PROMPT » Could you set down the full listing, unchanged?

DATASET EXCERPT »
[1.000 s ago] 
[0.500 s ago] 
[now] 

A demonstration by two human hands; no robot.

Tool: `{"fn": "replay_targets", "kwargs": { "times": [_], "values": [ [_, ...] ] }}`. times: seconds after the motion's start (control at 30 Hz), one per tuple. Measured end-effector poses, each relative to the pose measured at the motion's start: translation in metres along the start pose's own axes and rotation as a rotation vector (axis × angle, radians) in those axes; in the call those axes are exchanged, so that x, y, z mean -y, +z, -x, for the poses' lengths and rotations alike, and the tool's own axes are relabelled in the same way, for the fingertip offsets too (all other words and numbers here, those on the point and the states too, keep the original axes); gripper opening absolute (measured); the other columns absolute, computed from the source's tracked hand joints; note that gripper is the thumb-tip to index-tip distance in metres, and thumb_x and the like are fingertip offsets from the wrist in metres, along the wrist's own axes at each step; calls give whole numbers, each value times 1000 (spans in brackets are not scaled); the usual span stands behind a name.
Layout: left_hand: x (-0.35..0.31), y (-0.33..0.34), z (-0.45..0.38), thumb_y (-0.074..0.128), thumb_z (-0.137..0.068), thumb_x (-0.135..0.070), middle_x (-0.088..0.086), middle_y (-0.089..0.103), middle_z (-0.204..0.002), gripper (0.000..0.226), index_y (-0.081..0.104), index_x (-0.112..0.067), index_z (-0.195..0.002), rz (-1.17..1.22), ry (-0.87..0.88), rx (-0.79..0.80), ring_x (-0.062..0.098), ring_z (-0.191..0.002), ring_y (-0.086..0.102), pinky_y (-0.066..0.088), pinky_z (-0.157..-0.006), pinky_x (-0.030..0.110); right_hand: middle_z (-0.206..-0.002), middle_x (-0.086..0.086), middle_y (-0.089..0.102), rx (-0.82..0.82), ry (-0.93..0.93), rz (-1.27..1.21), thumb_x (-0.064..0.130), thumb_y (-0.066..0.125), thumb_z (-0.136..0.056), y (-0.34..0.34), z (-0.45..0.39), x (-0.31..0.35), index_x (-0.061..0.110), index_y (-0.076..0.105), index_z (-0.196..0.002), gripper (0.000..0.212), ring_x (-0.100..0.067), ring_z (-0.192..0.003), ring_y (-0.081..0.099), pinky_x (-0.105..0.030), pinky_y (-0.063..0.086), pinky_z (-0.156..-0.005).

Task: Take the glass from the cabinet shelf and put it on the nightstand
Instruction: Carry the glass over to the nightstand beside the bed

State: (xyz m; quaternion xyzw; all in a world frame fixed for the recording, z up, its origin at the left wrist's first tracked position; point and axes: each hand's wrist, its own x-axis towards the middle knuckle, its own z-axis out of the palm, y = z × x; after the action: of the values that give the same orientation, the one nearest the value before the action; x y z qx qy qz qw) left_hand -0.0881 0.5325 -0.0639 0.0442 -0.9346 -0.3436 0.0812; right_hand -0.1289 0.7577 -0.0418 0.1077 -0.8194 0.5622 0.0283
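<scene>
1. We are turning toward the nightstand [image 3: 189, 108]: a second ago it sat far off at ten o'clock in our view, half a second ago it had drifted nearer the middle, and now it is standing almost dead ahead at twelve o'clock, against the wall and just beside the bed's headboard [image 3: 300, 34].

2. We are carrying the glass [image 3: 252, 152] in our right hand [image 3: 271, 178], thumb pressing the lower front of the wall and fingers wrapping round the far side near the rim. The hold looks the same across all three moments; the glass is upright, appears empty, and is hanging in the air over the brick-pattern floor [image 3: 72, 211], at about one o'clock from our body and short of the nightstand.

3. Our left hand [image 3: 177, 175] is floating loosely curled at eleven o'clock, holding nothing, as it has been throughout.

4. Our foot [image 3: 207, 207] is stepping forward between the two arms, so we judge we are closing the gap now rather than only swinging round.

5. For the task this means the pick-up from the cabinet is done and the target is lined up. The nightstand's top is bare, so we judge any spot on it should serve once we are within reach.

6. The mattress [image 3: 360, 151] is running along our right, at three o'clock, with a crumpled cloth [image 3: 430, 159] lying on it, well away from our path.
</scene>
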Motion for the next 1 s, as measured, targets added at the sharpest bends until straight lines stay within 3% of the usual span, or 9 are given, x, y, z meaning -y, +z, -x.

EXPECTED ANSWER »
[1.000 s ago] 
[0.500 s ago] 
[now] 

A demonstration by two human hands; no robot.

Tool: `{"fn": "replay_targets", "kwargs": { "times": [_], "values": [ [_, ...] ] }}`. times: seconds after the motion's start (control at 30 Hz), one per tuple. Measured end-effector poses, each relative to the pose measured at the motion's start: translation in metres along the start pose's own axes and rotation as a rotation vector (axis × angle, radians) in those axes; in the call those axes are exchanged, so that x, y, z mean -y, +z, -x, for the poses' lengths and rotations alike, and the tool's own axes are relabelled in the same way, for the fingertip offsets too (all other words and numbers here, those on the point and the states too, keep the original axes); gripper opening absolute (measured); the other columns absolute, computed from the source's tracked hand joints; note that gripper is the thumb-tip to index-tip distance in metres, and thumb_x and the like are fingertip offsets from the wrist in metres, along the wrist's own axes at each step; calls give whole numbers, each value times 1000 (spans in brackets are not scaled); the usual span stands behind a name.
Layout: left_hand: x (-0.35..0.31), y (-0.33..0.34), z (-0.45..0.38), thumb_y (-0.074..0.128), thumb_z (-0.137..0.068), thumb_x (-0.135..0.070), middle_x (-0.088..0.086), middle_y (-0.089..0.103), middle_z (-0.204..0.002), gripper (0.000..0.226), index_y (-0.081..0.104), index_x (-0.112..0.067), index_z (-0.195..0.002), rz (-1.17..1.22), ry (-0.87..0.88), rx (-0.79..0.80), ring_x (-0.062..0.098), ring_z (-0.191..0.002), ring_y (-0.086..0.102), pinky_y (-0.066..0.088), pinky_z (-0.157..-0.006), pinky_x (-0.030..0.110); right_hand: middle_z (-0.206..-0.002), middle_x (-0.086..0.086), middle_y (-0.089..0.102), rx (-0.82..0.82), ry (-0.93..0.93), rz (-1.27..1.21), thumb_x (-0.064..0.130), thumb_y (-0.066..0.125), thumb_z (-0.136..0.056), y (-0.34..0.34), z (-0.45..0.39), x (-0.31..0.35), index_x (-0.061..0.110), index_y (-0.076..0.105), index_z (-0.196..0.002), gripper (0.000..0.212), ring_x (-0.100..0.067), ring_z (-0.192..0.003), ring_y (-0.081..0.099), pinky_x (-0.105..0.030), pinky_y (-0.063..0.086), pinky_z (-0.156..-0.005).

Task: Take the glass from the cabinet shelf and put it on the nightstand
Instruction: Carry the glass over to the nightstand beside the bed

State: (xyz m; quaternion xyzw; all in a world frame fixed for the recording, z up, its origin at the left wrist's first tracked position; point and axes: each hand's wrist, its own x-axis towards the middle knuckle, its own z-axis out of the palm, y = z × x; after the action: of the values that give the same orientation, the one nearest the value before the action; x y z qx qy qz qw) left_hand -0.0881 0.5325 -0.0639 0.0442 -0.9346 -0.3436 0.0812; right_hand -0.1289 0.7577 -0.0418 0.1077 -0.8194 0.5622 0.0283
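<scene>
1. We are turning toward the nightstand [image 3: 189, 108]: a second ago it sat far off at ten o'clock in our view, half a second ago it had drifted nearer the middle, and now it is standing almost dead ahead at twelve o'clock, against the wall and just beside the bed's headboard [image 3: 300, 34].

2. We are carrying the glass [image 3: 252, 152] in our right hand [image 3: 271, 178], thumb pressing the lower front of the wall and fingers wrapping round the far side near the rim. The hold looks the same across all three moments; the glass is upright, appears empty, and is hanging in the air over the brick-pattern floor [image 3: 72, 211], at about one o'clock from our body and short of the nightstand.

3. Our left hand [image 3: 177, 175] is floating loosely curled at eleven o'clock, holding nothing, as it has been throughout.

4. Our foot [image 3: 207, 207] is stepping forward between the two arms, so we judge we are closing the gap now rather than only swinging round.

5. For the task this means the pick-up from the cabinet is done and the target is lined up. The nightstand's top is bare, so we judge any spot on it should serve once we are within reach.

6. The mattress [image 3: 360, 151] is running along our right, at three o'clock, with a crumpled cloth [image 3: 430, 159] lying on it, well away from our path.
</scene>
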Motion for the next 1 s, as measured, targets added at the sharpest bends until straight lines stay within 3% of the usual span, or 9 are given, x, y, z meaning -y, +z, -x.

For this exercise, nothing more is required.